▶ [Exercise prompt] Print the whole listing exactly.

▶ [Data extract]
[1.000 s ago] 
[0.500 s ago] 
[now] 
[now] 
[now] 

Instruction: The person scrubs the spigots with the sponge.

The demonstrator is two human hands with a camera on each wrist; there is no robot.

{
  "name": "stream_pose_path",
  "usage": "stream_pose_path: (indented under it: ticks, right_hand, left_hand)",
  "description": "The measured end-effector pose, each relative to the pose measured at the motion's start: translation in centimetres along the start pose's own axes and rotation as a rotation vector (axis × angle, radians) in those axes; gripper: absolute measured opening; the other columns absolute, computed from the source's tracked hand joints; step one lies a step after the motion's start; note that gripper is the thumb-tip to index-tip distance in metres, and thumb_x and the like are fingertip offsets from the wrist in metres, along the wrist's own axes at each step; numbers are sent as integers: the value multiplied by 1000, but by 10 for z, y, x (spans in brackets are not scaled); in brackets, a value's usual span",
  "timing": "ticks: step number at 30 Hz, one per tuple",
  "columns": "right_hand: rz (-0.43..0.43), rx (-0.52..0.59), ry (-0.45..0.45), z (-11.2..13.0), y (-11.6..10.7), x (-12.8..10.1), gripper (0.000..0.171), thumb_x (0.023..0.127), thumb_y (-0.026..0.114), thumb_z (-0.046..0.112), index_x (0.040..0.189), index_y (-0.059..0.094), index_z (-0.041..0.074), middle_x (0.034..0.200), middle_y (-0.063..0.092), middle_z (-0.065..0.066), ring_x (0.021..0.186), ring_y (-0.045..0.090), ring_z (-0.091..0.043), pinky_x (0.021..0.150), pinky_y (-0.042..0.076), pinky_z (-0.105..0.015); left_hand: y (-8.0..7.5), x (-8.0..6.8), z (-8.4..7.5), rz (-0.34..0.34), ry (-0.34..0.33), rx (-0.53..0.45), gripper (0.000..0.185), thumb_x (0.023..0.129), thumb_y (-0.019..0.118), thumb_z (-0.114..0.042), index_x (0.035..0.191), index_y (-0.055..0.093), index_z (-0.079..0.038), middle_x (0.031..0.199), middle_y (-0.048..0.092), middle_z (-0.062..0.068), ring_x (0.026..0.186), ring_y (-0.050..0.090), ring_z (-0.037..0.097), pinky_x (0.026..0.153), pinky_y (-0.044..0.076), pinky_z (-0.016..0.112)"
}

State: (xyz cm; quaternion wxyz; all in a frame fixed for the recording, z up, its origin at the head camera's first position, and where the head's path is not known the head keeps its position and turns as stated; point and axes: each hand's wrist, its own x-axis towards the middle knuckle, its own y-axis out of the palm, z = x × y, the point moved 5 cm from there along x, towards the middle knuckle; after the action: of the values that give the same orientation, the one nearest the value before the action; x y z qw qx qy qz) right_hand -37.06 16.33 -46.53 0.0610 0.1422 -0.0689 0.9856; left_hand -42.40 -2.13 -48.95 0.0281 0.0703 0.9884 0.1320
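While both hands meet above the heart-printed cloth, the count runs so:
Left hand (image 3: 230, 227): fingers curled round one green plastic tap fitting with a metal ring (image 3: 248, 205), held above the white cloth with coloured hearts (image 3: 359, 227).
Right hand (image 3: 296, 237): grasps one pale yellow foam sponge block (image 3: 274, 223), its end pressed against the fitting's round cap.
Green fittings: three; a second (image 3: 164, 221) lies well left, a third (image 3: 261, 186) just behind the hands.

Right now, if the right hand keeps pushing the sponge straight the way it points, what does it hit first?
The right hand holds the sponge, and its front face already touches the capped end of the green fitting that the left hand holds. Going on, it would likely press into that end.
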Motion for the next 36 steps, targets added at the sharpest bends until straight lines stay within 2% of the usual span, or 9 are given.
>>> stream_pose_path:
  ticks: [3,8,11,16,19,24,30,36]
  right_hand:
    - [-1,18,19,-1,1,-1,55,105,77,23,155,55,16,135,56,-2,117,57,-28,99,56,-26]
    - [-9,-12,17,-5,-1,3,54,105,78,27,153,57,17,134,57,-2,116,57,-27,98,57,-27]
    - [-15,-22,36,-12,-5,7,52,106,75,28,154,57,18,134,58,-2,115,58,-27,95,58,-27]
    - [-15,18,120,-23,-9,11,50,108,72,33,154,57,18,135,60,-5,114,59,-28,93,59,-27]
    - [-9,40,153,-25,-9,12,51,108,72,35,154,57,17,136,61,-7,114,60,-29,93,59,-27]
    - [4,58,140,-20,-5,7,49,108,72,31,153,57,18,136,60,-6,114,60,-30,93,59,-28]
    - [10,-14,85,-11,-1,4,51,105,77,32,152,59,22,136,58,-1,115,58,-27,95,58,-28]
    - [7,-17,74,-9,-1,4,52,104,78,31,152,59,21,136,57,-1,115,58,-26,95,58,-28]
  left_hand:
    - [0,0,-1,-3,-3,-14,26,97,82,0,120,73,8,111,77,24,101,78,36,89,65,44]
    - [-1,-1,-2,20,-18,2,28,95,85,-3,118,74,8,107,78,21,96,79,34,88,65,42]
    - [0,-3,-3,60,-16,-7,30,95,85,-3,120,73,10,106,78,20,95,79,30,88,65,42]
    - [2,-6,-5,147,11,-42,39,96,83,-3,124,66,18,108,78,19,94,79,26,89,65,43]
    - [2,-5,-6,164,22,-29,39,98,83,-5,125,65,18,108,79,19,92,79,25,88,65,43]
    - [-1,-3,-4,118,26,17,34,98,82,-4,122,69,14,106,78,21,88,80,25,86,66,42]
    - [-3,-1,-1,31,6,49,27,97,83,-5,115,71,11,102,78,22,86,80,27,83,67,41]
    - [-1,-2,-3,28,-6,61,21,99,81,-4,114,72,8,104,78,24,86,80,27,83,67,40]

▶ [Solution to the problem]
[1.000 s ago] 
[0.500 s ago] 
[now] 
[now] 
[now] 

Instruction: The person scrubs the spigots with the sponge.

The demonstrator is two human hands with a camera on each wrist; there is no robot.

{
  "name": "stream_pose_path",
  "usage": "stream_pose_path: (indented under it: ticks, right_hand, left_hand)",
  "description": "The measured end-effector pose, each relative to the pose measured at the motion's start: translation in centimetres along the start pose's own axes and rotation as a rotation vector (axis × angle, radians) in those axes; gripper: absolute measured opening; the other columns absolute, computed from the source's tracked hand joints; step one lies a step after the motion's start; note that gripper is the thumb-tip to index-tip distance in metres, and thumb_x and the like are fingertip offsets from the wrist in metres, along the wrist's own axes at each step; numbers are sent as integers: the value multiplied by 1000, but by 10 for z, y, x (spans in brackets are not scaled); in brackets, a value's usual span",
  "timing": "ticks: step number at 30 Hz, one per tuple",
  "columns": "right_hand: rz (-0.43..0.43), rx (-0.52..0.59), ry (-0.45..0.45), z (-11.2..13.0), y (-11.6..10.7), x (-12.8..10.1), gripper (0.000..0.171), thumb_x (0.023..0.127), thumb_y (-0.026..0.114), thumb_z (-0.046..0.112), index_x (0.040..0.189), index_y (-0.059..0.094), index_z (-0.041..0.074), middle_x (0.034..0.200), middle_y (-0.063..0.092), middle_z (-0.065..0.066), ring_x (0.021..0.186), ring_y (-0.045..0.090), ring_z (-0.091..0.043), pinky_x (0.021..0.150), pinky_y (-0.042..0.076), pinky_z (-0.105..0.015); left_hand: y (-8.0..7.5), x (-8.0..6.8), z (-8.4..7.5), rz (-0.34..0.34), ry (-0.34..0.33), rx (-0.53..0.45), gripper (0.000..0.185), thumb_x (0.023..0.129), thumb_y (-0.019..0.118), thumb_z (-0.114..0.042), index_x (0.035..0.191), index_y (-0.055..0.093), index_z (-0.079..0.038), middle_x (0.031..0.199), middle_y (-0.048..0.092), middle_z (-0.062..0.068), ring_x (0.026..0.186), ring_y (-0.050..0.090), ring_z (-0.037..0.097), pinky_x (0.026..0.153), pinky_y (-0.044..0.076), pinky_z (-0.016..0.112)"
}

State: (xyz cm; quaternion wxyz; all in a frame fixed for the recording, z up, its origin at the head camera's first position, and where the head's path is not known the head keeps its position and turns as stated; point and axes: each hand's wrist, its own x-axis towards the middle knuckle, its own y-axis out of the palm, z = x × y, the point moved 5 cm from there along x, towards the middle knuckle; after the action: of the values that give the same orientation, the one nearest the value before the action; x y z qw qx qy qz) right_hand -37.06 16.33 -46.53 0.0610 0.1422 -0.0689 0.9856; left_hand -42.40 -2.13 -48.95 0.0281 0.0703 0.9884 0.1320
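While both hands meet above the heart-printed cloth, the count runs so:
Left hand (image 3: 230, 227): fingers curled round one green plastic tap fitting with a metal ring (image 3: 248, 205), held above the white cloth with coloured hearts (image 3: 359, 227).
Right hand (image 3: 296, 237): grasps one pale yellow foam sponge block (image 3: 274, 223), its end pressed against the fitting's round cap.
Green fittings: three; a second (image 3: 164, 221) lies well left, a third (image 3: 261, 186) just behind the hands.

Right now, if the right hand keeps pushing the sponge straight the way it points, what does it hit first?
The right hand holds the sponge, and its front face already touches the capped end of the green fitting that the left hand holds. Going on, it would likely press into that end.
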Motion for the next 36 steps, targets added at the sharpest bends until straight lines stay within 2% of the usual span, or 9 are given.
>>> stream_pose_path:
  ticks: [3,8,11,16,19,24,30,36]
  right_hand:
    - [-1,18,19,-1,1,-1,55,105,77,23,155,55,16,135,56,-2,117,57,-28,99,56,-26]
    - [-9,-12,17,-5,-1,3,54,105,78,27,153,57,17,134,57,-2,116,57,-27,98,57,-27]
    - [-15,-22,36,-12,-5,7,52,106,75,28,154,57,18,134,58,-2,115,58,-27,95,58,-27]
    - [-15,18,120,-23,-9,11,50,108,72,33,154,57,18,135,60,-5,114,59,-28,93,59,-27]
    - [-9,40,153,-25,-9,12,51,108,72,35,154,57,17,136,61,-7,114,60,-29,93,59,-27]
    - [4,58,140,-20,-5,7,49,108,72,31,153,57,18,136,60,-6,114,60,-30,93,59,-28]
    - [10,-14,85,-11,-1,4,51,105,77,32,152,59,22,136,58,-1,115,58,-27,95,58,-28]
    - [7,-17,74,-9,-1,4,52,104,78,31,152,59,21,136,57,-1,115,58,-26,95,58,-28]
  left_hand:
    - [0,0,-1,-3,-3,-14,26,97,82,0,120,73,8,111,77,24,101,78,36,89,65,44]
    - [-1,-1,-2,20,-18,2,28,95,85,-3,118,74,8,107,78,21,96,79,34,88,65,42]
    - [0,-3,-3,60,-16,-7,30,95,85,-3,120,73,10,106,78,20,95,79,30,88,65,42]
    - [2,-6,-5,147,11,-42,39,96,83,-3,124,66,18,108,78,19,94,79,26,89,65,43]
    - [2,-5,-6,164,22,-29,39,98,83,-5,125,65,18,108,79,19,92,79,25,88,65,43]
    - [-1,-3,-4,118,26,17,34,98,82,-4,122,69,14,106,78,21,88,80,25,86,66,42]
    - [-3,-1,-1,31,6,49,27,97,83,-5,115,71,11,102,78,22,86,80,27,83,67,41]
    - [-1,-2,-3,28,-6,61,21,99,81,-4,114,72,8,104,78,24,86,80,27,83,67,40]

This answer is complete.